O presidente Lula, dono de um dos maiores repertórios mundiais de frases sábias e aforismos afoitos, quis saber do Parreira, numa videoconferência com representantes do escrete canarinho, se o Ronaldo está mesmo gordo, ou não. Ouviu como resposta que ele está forte.

Já o rotundo atacante do Real Madrid, ao ser informado pela imprensa, no dia seguinte, sobre a preocupação presidencial, disse que também tinha várias perguntas a fazer a Lula. "São várias", garantiu. Mas, entre tantas, gostaria de saber se é verdade que o presidente "bebe pra caramba".
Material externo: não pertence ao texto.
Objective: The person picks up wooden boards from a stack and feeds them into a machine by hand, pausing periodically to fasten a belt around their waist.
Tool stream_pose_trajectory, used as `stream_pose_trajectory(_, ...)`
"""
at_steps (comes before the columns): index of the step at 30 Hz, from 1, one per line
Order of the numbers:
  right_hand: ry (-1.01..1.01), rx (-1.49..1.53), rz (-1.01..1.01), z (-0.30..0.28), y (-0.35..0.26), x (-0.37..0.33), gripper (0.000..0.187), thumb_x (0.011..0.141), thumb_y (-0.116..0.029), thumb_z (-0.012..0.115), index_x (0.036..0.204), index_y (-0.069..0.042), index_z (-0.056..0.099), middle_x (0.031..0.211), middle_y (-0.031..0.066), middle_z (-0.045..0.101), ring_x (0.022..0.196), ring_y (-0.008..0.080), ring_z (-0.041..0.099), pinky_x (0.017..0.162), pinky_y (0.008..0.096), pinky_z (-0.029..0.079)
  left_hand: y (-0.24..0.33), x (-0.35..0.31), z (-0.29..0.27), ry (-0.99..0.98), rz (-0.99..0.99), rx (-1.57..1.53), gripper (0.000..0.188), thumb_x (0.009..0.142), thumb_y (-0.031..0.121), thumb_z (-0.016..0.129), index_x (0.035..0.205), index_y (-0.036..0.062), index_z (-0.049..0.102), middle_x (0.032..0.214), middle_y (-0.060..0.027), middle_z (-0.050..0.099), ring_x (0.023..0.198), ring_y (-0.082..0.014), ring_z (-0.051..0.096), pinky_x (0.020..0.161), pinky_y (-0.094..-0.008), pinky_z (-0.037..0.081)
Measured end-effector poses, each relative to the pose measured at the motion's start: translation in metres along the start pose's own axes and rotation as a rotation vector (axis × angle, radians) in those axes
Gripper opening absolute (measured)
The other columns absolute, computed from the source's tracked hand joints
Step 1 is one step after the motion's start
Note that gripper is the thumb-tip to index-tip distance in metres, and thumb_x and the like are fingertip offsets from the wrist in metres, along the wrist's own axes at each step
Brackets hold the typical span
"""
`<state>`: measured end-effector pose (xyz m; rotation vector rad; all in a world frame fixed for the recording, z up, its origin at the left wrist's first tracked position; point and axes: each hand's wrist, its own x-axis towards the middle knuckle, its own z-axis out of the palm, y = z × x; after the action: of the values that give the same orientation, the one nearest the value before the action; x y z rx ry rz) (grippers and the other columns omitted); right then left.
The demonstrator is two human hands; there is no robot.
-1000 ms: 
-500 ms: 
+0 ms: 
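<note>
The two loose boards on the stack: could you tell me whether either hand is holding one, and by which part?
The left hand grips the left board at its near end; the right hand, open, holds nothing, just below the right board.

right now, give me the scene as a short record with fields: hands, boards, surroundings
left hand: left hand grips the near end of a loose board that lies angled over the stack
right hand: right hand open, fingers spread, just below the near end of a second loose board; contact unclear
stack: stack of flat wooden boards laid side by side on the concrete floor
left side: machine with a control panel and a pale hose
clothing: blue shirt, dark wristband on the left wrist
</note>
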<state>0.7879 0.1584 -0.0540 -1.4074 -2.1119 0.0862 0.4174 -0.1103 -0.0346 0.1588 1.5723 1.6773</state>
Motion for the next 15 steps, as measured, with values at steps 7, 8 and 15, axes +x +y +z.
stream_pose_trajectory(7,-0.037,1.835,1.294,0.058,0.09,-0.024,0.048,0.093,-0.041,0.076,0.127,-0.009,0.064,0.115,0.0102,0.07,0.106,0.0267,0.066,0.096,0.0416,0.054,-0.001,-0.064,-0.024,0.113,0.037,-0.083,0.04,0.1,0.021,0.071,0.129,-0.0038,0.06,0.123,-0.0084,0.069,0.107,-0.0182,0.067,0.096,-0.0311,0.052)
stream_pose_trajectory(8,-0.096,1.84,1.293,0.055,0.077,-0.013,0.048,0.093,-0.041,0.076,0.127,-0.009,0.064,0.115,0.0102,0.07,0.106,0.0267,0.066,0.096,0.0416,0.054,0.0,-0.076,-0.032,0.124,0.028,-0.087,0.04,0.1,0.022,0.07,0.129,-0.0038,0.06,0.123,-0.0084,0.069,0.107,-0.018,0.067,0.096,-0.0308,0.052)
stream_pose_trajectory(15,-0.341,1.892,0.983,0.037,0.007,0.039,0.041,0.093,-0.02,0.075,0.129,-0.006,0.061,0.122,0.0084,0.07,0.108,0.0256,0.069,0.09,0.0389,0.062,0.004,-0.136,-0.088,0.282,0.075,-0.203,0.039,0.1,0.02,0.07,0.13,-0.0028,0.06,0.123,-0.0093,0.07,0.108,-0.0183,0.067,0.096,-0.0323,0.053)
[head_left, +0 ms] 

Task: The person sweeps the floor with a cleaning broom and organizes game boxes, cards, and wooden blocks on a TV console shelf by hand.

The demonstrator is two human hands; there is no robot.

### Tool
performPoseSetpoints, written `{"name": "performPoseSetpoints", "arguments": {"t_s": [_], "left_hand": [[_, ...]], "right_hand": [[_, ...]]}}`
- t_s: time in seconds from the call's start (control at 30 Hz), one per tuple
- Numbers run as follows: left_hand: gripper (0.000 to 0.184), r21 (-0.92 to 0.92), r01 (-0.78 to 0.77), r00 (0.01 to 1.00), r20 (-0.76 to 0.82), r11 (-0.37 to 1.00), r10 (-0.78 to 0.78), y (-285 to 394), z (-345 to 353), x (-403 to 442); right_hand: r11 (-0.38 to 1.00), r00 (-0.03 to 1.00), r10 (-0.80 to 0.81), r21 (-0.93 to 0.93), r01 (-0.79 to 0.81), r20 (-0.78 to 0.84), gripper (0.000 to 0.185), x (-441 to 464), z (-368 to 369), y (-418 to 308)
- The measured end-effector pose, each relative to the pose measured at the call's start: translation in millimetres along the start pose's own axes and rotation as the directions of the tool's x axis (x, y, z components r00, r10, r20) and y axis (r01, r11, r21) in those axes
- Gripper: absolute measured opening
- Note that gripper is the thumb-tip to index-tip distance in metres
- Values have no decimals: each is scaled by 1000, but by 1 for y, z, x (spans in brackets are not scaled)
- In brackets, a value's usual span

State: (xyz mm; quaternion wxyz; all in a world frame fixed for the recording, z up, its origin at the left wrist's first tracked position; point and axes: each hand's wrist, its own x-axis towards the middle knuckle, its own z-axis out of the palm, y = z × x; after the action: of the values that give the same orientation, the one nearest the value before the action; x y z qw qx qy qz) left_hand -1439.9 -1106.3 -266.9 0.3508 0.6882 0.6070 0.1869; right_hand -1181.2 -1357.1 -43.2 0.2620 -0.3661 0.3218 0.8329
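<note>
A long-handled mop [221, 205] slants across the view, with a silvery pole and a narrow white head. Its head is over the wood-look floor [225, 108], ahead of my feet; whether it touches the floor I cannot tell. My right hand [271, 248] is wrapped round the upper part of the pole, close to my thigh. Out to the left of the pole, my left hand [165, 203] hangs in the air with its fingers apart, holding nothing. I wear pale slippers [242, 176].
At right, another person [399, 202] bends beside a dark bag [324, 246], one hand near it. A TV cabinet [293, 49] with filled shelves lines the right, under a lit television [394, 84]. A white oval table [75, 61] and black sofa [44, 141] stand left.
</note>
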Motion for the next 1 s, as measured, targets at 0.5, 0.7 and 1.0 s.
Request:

Arrematou dizendo que o presidente foi mal influenciado pela imprensa, que vive batendo na mesma tecla. Ou seja, para variar, a culpa é da imprensa. Deixando de lado o fato de que a culpa é sempre da imprensa, em qualquer situação, os dois personagens públicos pisaram feio na bola.

Amante reconhecido do esporte bretão, o presidente, cuja briga com a balança também é antiga, gosta de dar uns pitacos de vez em quando a respeito do tema. Até aqui, suas pérolas eram direcionadas na maioria ao Corintians.

Talvez animado com a posição nas pesquisas de intenção de voto, o presidente tenha resolvido abrir o leque em ano de eleições. Trata-se de uma estratégia perigosa. O clima de já ganhou costuma fazer estragos no mundo esportivo e no mundo da política.

Alertado sobre a fala de Ronaldo por seus visionários assessores, Lula tentou colocar panos quentes na história, enviando uma carta aberta ao artilheiro. Disse que não quis ofendê-lo e que procurava apenas pôr fim à questão adiposa. O atacante mandou dizer que não guarda mágoas.

Está aí uma pendenga inútil. O presidente mais uma vez deixou de lado a liturgia do cargo e falou demais. Já Ronaldo faria melhor se fechasse a boca, em todos os sentidos.

Cabe encerrar com um dos meus ditos preferidos: misturar política com futebol e tão perigoso quanto beber e dirigir.